Much of the foundation for Bayesian inference was actually laid down by James Bernoulli, in his work Ars Conjectandi (“the art of conjecture”) in 1713. Bernoulli was the first to really invent a rational way of specifying a state of incomplete information. He put forth the idea that one can enumerate all “equally possible” cases N, and then count the number of cases for which some event A can occur. Then the probability of A, call it p(A), is just M/N, or the number of cases on which A can occur (M) to the total number of cases (N).

Jaynes gives only a passing mention to Bayes, noting his work “had little if any direct influence on the later development of probability theory” (p. 5). Laplace, Jeffreys, Cox, and Shannon all get a thorough discussion, and there is a lot of interesting material in those sections.

Despite the name, Bayes’ theorem was really formulated by Laplace. By all accounts, we should all be Laplacians right now.

The basic theorem appears today as almost trivially simple; yet it is by far the most important principle underlying scientific inference. (p. 5)

Laplace used Bayes’ theorem to estimate the mass of Saturn, and, by the best estimates when Jaynes was writing, his estimate was correct within .63%. That is very impressive for work done in the 18th century!

This strange history is only one of the reasons why, today [speaking in 1984], we Bayesians need to take the greatest pains to explain our rationale, as I am trying to do here. It is not that it is technically complicated; it is the way we have all been thinking intuitively from childhood. It is just so different from what we were all taught in formal courses on “orthodox” probability theory, which paralyze the mind into an inability to see a distinction between probability and frequency. Students who come to us free of that impediment have no difficulty in understanding our rationale, and are incredulous to anyone that could fail to understand it. (p. 7)

The sections on Laplace, Jeffreys, Cox and Shannon are all very good, but I will skip most of them because I think the most interesting and illuminating section of this paper is “Communication Difficulties” beginning on page 10.

Our background remarks would be incomplete without taking note of a serious disease that has afflicted probability theory for 200 years.
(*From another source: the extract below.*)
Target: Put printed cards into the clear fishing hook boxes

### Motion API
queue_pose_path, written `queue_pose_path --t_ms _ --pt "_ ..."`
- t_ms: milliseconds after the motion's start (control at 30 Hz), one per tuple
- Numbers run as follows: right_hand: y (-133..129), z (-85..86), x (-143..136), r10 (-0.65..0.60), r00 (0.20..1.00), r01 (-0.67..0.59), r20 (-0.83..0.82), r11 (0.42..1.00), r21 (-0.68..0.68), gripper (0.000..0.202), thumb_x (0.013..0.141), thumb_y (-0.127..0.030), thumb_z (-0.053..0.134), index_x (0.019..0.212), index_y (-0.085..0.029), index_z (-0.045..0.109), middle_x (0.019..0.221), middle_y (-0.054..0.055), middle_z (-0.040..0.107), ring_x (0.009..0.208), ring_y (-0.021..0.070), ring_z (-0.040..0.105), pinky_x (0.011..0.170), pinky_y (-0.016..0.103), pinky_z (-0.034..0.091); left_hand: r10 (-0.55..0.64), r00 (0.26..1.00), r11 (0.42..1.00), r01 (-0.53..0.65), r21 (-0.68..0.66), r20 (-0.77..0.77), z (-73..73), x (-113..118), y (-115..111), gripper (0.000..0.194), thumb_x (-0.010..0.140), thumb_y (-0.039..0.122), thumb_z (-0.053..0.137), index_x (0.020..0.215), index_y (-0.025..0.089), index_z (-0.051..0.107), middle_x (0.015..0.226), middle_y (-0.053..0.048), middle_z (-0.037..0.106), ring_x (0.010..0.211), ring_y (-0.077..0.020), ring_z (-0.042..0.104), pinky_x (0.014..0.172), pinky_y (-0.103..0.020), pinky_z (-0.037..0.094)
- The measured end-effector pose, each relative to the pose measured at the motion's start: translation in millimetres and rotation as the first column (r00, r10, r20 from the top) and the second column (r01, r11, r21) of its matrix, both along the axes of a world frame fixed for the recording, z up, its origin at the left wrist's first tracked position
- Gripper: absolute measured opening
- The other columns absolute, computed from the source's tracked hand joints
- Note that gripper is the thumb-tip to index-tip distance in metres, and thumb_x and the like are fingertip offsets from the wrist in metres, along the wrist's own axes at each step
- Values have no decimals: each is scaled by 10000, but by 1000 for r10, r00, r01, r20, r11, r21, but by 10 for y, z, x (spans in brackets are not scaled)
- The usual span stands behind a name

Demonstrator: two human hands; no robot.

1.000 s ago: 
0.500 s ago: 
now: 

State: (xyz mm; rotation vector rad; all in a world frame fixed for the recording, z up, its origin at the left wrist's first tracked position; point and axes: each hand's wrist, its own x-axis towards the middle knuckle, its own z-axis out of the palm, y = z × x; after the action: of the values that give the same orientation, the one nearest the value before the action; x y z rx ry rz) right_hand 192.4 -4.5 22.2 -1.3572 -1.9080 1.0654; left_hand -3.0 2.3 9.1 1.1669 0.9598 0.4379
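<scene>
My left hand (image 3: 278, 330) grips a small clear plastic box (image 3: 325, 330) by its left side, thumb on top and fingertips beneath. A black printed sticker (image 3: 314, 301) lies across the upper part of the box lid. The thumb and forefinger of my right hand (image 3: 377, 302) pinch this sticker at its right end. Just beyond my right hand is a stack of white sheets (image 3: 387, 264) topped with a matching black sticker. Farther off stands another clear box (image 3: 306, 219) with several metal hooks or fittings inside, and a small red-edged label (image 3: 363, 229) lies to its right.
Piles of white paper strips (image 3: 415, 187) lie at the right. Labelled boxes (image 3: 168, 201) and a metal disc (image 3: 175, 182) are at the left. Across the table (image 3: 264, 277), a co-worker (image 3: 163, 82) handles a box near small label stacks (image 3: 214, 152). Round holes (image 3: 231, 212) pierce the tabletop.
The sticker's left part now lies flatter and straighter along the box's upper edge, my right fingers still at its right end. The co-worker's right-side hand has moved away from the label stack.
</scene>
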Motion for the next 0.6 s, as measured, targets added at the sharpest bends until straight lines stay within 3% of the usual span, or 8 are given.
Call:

There is a long history of confusion and controversy, leading in some cases to a paralytic inability to communicate. (p.10)
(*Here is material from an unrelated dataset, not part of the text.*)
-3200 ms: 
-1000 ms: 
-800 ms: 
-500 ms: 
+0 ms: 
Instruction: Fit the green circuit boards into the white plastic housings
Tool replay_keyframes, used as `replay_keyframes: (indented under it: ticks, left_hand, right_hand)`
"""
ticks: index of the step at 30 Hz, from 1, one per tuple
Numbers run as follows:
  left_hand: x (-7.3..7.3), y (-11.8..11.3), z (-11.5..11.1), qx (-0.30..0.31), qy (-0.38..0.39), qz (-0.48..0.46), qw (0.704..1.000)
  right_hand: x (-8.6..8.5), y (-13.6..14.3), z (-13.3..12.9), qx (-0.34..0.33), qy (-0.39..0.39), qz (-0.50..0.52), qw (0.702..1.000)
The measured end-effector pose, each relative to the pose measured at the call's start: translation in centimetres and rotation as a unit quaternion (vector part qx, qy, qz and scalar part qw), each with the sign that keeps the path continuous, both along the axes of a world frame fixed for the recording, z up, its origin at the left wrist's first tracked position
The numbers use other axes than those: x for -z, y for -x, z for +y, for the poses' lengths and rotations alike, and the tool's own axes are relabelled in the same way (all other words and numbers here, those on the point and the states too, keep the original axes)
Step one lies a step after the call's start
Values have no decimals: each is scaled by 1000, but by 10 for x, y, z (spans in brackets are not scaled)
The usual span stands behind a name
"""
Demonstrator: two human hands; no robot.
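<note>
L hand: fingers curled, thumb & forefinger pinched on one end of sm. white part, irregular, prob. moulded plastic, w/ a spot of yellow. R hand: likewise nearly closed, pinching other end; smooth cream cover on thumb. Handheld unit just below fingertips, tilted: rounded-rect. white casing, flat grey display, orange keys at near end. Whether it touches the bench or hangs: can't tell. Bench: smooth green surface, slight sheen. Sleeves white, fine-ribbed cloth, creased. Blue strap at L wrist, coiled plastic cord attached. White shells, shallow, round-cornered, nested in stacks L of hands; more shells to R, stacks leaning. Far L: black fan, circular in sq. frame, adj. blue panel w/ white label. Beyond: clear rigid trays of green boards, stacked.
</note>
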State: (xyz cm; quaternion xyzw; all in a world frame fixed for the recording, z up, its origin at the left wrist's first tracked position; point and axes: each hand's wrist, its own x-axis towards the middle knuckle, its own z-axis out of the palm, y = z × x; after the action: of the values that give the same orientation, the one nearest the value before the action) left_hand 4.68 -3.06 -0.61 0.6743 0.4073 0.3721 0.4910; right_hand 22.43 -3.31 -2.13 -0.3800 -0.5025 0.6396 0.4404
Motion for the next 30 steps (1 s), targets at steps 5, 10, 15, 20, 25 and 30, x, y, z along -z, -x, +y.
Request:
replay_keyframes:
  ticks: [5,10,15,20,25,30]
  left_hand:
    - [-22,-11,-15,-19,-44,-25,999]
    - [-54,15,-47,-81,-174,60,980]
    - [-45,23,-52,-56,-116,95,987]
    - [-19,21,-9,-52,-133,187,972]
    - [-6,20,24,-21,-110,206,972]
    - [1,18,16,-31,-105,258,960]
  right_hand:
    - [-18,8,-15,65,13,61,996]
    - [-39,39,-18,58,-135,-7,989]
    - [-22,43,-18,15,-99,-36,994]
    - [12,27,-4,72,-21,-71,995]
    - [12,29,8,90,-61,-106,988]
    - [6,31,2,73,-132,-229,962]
Jaynes is concerned in this section with the communication difficulties that Bayesians and frequentists have historically encountered.

[Since the 1930s] there has been a puzzling communication block that has prevented orthodoxians [frequentists] from comprehending Bayesian methods, and Bayesians from comprehending orthodox criticisms of our methods. (p. 10)

On the topic of this disagreement, Jaynes gives a nice quote from L.J. Savage: “there has seldom been such complete disagreement and breakdown of communication since the tower of Babel.” I wrote about one kind of communication breakdown in last week’s Sunday Bayes entry.

So what is the disagreement that Jaynes believes underlies much of the conflict between Bayesians and frequentists?

For decades Bayesians have been accused of “supposing that an unknown parameter is a random variable”; and we have denied hundreds of times with increasing vehemence, that we are making any such assumption. (p. 11)

Jaynes believes the confusion can be made clear by rephrasing the criticism as George Barnard once did.

Barnard complained that Bayesian methods of parameter estimation, which present our conclusions in the form of a posterior distribution, are illogical; for “How could the distribution of a parameter possibly become known from data which were taken with only one value of the parameter actually present?” (p. 11)

Aha, this is a key reformulation! This really illuminates the confusions between frequentists and Bayesians. To show why I’ll give one long quote to finish this Sunday Bayes entry.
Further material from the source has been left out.